An intriguing and novel finding from this analysis is that risk for death mirrors seasonal changes in incidence (highest in the winter/spring months and falling substantially to a nadir in October). An unadjusted-for confounder could explain this pattern, such as a preceding viral infection, but no candidates with a suitable seasonal pattern are apparent. Although emm/M-type was included in the model, differences could exist in the circulation of specific subtypes with particular virulence profiles throughout the year, again not accounted for in this analysis. Seasonal differences in case-fatality rates may yield some important clues about the drivers behind the seasonal incidence pattern of S. pyogenes infections. An explanation centered wholly around transmission dynamics seems less favored because it would not explain the changing risk for death. An immunologically focused explanation would fit better because it could explain both the changing incidence rate and the changing case-fatality rate. The length of daylight in a given day can affect the production of vitamin D and melatonin. Both vitamin D and melatonin are known to impact immune function (12–14). Although neither appear to be consistent with an autumnal boost to host immunity, if the beneficial effect of vitamin D production during the summer has a cumulative maximal impact in the autumn (15), then this theory could offer an explanation.
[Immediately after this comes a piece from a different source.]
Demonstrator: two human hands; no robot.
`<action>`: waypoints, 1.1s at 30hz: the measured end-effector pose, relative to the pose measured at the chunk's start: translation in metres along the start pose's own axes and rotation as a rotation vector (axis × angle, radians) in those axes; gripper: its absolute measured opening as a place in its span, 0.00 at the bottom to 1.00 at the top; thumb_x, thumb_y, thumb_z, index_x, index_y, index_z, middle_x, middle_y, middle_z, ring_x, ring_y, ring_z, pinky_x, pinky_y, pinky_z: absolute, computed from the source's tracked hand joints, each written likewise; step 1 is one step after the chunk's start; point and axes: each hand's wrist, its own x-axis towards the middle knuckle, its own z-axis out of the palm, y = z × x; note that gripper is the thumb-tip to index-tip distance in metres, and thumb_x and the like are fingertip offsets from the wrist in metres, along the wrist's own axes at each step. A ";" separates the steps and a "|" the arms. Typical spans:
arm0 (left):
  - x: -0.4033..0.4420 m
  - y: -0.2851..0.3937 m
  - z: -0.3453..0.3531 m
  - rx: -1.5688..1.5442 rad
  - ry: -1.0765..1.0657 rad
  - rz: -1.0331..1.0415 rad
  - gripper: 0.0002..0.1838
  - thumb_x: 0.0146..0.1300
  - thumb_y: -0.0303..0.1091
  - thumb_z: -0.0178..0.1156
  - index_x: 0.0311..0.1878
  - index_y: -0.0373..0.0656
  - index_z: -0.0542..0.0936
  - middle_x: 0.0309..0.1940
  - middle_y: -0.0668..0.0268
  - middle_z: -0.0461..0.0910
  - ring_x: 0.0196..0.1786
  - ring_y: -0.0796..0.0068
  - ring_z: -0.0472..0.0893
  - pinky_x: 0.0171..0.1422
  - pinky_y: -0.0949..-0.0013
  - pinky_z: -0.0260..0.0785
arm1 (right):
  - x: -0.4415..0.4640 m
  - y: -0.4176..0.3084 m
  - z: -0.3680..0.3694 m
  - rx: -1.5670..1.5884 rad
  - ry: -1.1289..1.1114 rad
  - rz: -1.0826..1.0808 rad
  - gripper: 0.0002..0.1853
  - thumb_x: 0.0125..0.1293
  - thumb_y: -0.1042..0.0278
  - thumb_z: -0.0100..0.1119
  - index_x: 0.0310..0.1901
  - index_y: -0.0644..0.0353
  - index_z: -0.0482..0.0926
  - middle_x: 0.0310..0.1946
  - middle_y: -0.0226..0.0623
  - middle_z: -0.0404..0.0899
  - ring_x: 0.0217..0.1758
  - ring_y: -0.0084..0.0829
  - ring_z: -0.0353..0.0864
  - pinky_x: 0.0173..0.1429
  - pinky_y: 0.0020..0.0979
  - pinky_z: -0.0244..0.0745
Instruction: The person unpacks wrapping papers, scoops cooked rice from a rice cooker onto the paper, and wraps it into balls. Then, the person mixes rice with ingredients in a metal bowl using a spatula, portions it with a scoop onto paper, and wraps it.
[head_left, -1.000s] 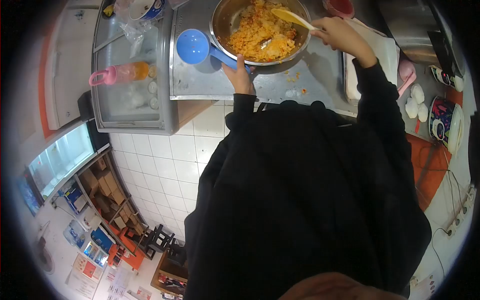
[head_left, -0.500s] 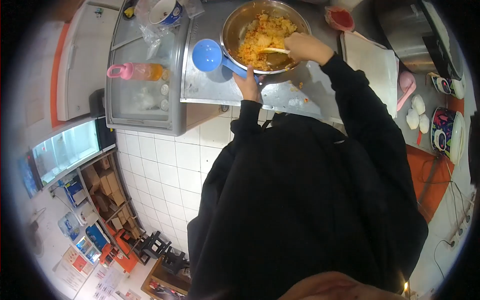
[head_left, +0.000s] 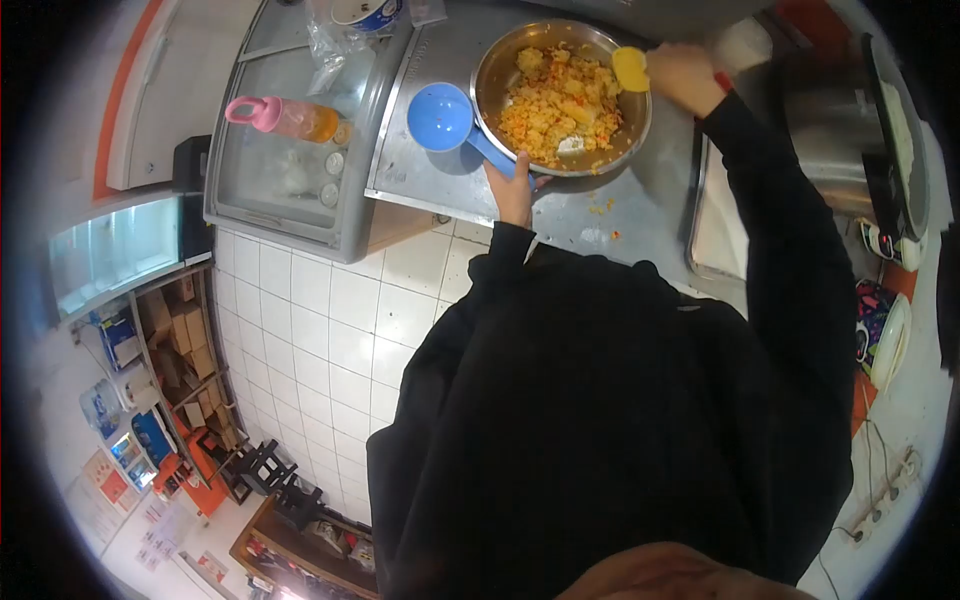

Because S. pyogenes is a largely sporadic infection occurring diffusely throughout the population, opportunities for control of severe infections remain limited. The 26 serotypes included in a multivalent vaccine currently under phase II clinical trials represent 67% of all isolates collected in this study, and 80% of all deaths occurring within 7 days after diagnosis (16). The impact of any vaccine will clearly depend on many factors, with the possibility of serotype replacement undermining any such efforts. The challenge to provide a lasting control measure for these devastating infections will continue long into the future.

Acknowledgments

We thank the microbiology laboratories across the country for their considerable efforts in reporting cases and referring isolates. We also thank Asha Tanna, Michaela Emery, and Chenchal Dhami for their expert processing of isolates in the Streptococcus and Diphtheria Reference Unit, and the Health Protection Agency Group A Streptococcal Working Group for their efforts in drafting recommendations on the management of community cases of invasive group A streptococcal disease. We thank Neelam Alhaddad for her design of the study database, Jeffrey Dennis for his assistance in analyzing International Classification of Diseases, 10th Revision, codes, George Kafatos for his statistical advice, and the additional members of the Health Protection Agency and Office for National Statistics Steering Group for the Data Linkage Program.

The Strep-EURO project was funded by the European Union Fifth Framework Research Programme (QLK2.CT.2002.01398).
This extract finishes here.